刚才还一起追捕的刘耀文不见了踪影,严浩翔更是早就抱着不知什么东西跑掉了。
刺耳的警报还在徒劳地响着,像是在无情地嘲讽他们的失败。
张真源呼……呼……
张真源疲惫地靠在一台歪倒的仪器上,抬手用力揉了揉发胀的太阳穴,声音里充满了体力透支后的沙哑和难以抑制的烦躁,
张真源耀文呢?严浩翔那小子又跑哪去了?关键时刻一个都靠不住!真是累死我了……
他踢了一脚地上的碎玻璃,泄愤似的,
张真源忙活半天,一个都没留住!这算什么事啊马哥?我们这任务……彻底搞砸了,这怎么办啊马哥?

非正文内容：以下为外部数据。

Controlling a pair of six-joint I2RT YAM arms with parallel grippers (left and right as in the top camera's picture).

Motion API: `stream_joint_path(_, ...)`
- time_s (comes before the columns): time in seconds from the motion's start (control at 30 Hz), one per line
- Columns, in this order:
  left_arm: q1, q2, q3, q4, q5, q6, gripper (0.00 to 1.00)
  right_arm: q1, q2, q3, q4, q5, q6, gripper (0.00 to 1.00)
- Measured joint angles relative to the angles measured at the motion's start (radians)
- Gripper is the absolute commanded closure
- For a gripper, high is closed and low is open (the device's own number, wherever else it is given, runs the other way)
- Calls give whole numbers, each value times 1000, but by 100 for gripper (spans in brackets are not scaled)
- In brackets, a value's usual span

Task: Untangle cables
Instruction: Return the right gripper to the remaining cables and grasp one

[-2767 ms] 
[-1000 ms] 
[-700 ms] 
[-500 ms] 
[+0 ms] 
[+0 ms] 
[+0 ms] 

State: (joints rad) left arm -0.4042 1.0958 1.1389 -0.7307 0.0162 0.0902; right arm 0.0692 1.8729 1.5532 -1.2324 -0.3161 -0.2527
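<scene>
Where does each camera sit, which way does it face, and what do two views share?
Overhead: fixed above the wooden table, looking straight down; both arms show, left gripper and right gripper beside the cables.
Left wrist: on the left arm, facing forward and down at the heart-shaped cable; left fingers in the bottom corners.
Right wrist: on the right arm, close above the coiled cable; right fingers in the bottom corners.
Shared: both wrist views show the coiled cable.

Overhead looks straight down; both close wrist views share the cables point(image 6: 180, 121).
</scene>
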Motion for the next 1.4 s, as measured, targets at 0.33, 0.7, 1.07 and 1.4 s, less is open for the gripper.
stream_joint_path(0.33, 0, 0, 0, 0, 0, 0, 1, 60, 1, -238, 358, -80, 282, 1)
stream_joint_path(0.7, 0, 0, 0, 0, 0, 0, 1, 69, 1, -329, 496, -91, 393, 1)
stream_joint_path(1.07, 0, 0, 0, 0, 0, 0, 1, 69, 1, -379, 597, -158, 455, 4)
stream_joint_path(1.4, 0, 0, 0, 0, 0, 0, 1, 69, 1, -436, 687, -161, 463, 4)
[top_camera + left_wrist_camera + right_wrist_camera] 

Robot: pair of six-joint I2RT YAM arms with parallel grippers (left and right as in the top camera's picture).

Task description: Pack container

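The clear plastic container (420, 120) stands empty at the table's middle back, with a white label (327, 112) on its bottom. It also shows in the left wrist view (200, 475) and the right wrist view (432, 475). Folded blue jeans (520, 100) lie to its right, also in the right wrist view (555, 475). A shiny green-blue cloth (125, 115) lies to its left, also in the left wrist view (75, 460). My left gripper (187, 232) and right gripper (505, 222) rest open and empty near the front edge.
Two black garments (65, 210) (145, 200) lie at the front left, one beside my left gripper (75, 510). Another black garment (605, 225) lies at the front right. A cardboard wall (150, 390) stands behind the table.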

马嘉祺靠在对面的墙上,一向挺拔的身姿也透出深深的倦意。
他抬手摘下了有些滑落的眼镜,用指腹用力按了按酸涩的眼角。

镜片后的眼底,布满了红血丝,除了浓得化不开的疲倦,还有一丝不易察觉的茫然和沉重压力。
他望着这片狼藉的实验室,听着张真源的抱怨,嘴角扯出一个苦涩又无力的弧度。
马嘉祺不知道啊……
马嘉祺的声音低沉,带着一种前所未有的挫败感,他重新戴上眼镜,目光扫过空荡荡的实验室,最终落在张真源身上,语气里充满了自责和无奈,
马嘉祺……带领你们的第一个任务,就搞成这个样子……我……我都不知道该怎么交代了,怎么办啊。
最后那句叹息,轻飘飘地落在冰冷的空气里,透着深深的无力感。
失败的阴云,沉甸甸地笼罩在两人心头。